Methods inherited from class java.lang.Object
equals, finalize, getClass, hashCode, notify, notifyAll, toString, wait, wait, wait

Constructor Details
- GradientBoosting
  
  public GradientBoosting(double[][] xy, int responseColumnIndex, PredictiveModel.VariableType[] varType)
  
  Constructs a GradientBoosting object for a single response variable and multiple predictor variables.
  
  Parameters:
  
  xy - a double matrix containing the training data
  
  responseColumnIndex - an int, the column index for the response variable
  
  varType - a PredictiveModel.VariableType array containing the type of each variable
- GradientBoosting
  
  public GradientBoosting(PredictiveModel pm)
  
  Constructs a GradientBoosting object.
  
  Parameters:
  
  pm - the PredictiveModel to serve as the base learner
  Note: Currently only regression trees are supported as base learners.
- GradientBoosting
  
  public GradientBoosting(GradientBoosting gbModel)
  
  Constructs a copy of the input GradientBoosting predictive model.
  
  Parameters:
  
  gbModel - a GradientBoosting predictive model
Method Details
- clone
  
  public GradientBoosting clone()
  
  Clones a GradientBoosting predictive model.
  
  Specified by:
  
  clone in class PredictiveModel
  
  Returns:
  
  a clone of the GradientBoosting predictive model
- fitModel
  
  public void fitModel() throws PredictiveModel.PredictiveModelException
  
  Performs the gradient boosting on the training data.
  
  Overrides:
  
  fitModel in class PredictiveModel
  
  Throws:
  
  PredictiveModel.PredictiveModelException - is thrown when an exception occurs in the com.imsl.datamining.PredictiveModel.
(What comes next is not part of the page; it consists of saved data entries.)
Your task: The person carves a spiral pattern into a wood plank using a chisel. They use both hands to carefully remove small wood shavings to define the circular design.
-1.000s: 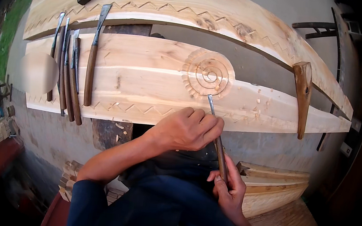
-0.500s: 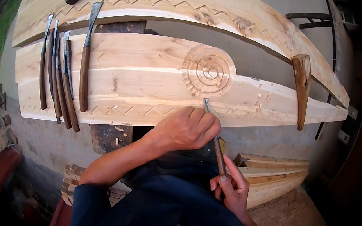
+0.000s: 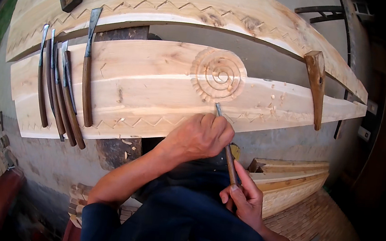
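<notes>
Loose chisels lay left of the carved spiral, presumably for easy picking. Below the spiral, my left hand was closed round a slim chisel, seemingly steadying its tip; my right hand clasped its handle, perhaps to guide it. Right of the spiral lay a mallet.

Carved planks, a row of chisels and scattered wood chips mark this as a woodcarving workshop.
</notes>
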A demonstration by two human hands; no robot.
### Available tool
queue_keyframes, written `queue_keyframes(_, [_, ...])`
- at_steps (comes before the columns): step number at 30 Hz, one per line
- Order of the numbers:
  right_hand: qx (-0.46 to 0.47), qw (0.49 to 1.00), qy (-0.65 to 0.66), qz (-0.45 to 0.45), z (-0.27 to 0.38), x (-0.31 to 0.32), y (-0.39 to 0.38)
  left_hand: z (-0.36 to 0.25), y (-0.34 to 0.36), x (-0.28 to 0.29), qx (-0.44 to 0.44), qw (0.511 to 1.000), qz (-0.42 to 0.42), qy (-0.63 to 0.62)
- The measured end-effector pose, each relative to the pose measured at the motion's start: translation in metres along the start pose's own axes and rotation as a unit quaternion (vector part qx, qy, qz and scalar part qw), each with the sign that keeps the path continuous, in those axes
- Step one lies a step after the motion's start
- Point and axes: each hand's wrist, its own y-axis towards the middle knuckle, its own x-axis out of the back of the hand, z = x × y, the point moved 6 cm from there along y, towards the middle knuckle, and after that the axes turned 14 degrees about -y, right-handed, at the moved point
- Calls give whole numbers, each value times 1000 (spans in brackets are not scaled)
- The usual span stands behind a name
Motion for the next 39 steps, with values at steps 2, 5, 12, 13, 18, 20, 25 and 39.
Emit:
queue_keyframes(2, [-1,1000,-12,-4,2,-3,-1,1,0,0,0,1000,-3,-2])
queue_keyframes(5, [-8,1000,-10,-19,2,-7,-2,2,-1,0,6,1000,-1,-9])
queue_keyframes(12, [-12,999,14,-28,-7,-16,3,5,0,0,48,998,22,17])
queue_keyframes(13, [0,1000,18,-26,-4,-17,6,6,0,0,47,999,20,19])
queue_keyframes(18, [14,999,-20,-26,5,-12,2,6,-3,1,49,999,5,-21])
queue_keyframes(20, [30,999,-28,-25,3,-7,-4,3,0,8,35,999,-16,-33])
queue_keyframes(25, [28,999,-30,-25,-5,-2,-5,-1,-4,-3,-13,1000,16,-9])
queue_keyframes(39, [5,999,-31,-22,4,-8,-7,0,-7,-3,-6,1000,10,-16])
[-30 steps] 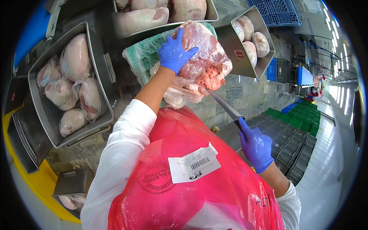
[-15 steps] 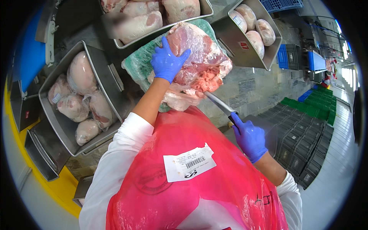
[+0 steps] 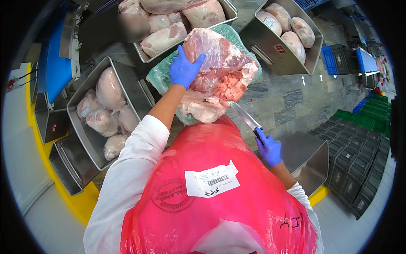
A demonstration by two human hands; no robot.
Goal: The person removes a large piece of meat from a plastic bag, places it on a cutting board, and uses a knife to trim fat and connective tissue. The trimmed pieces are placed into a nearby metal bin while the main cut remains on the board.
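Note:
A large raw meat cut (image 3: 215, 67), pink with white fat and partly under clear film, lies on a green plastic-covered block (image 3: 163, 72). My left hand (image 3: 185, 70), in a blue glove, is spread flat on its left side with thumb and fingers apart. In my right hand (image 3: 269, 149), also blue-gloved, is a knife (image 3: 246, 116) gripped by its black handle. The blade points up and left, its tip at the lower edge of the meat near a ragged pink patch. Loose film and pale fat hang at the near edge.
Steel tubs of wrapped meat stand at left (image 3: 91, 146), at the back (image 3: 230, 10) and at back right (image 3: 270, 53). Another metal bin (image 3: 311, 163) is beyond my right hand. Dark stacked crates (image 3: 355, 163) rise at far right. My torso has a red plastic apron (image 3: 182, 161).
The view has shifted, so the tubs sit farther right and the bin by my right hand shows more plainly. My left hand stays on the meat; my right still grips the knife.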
Superclass exceptions should be considered such as com.imsl.datamining.PredictiveModel.StateChangeException and com.imsl.datamining.PredictiveModel.SumOfProbabilitiesNotOneException.
- predict
  
  public double[] predict() throws PredictiveModel.PredictiveModelException
  
  Returns the predicted values on the training data.
  
  Specified by:
  
  predict in class PredictiveModel
  
  Returns:
  
  a double array containing the predicted values on the training data, i.e., the fitted values
  
  Throws:
  
  PredictiveModel.PredictiveModelException - is thrown when an exception occurs in the com.imsl.datamining.PredictiveModel. Superclass exceptions should be considered such as com.imsl.datamining.PredictiveModel.StateChangeException and com.imsl.datamining.PredictiveModel.SumOfProbabilitiesNotOneException.
- predict
  
  public double[] predict(double[][] testData) throws PredictiveModel.PredictiveModelException
  
  Returns the predicted values on the input test data.
  
  Specified by:
  
  predict in class PredictiveModel
  
  Parameters:
  
  testData - a double matrix containing test data
  Note: testData must have the same number of columns and the columns must be in the same arrangement as xy.
  
  Returns:
  
  a double array containing the predicted values
  
  Throws:
  
  PredictiveModel.PredictiveModelException - is thrown when an exception occurs in the com.imsl.datamining.PredictiveModel. Superclass exceptions should be considered such as com.imsl.datamining.PredictiveModel.StateChangeException and com.imsl.datamining.PredictiveModel.SumOfProbabilitiesNotOneException.
- predict
  
  public double[] predict(double[][] testData, double[] testDataWeights) throws PredictiveModel.PredictiveModelException
  
  Runs the gradient boosting on the training data and returns the predicted values on the weighted test data.
  
  Specified by:
  
  predict in class PredictiveModel
  
  Parameters:
  
  testData - a double matrix containing test data
  Note:testData must have the same number of columns and the columns must be in the same arrangement as xy.
  
  testDataWeights - a double array containing weights for each row of testData
  
  Returns:
  
  a double array containing the predicted values
  
  Throws:
  
  PredictiveModel.PredictiveModelException - is thrown when an exception occurs in the com.imsl.datamining.PredictiveModel. Superclass exceptions should be considered such as com.imsl.datamining.PredictiveModel.StateChangeException and com.imsl.datamining.PredictiveModel.SumOfProbabilitiesNotOneException.
- getMissingTestYFlag
  
  public boolean getMissingTestYFlag()
  
  Returns the flag indicating whether the test data is missing the response variable data.
  
  Returns:
  
  a boolean, the flag indicating whether the test data is missing the response variable values
- setMissingTestYFlag
  
  public void setMissingTestYFlag(boolean missingTestY)
  
  Sets the flag indicating whether the test data is missing the response variable data.
  
  Parameters:
  
  missingTestY - a boolean. When true, the response variable in the test data is treated as missing. In that case, the test loss value is Double.NaN. If the response variable is all missing in the test data, setting missingTestY==false has no effect.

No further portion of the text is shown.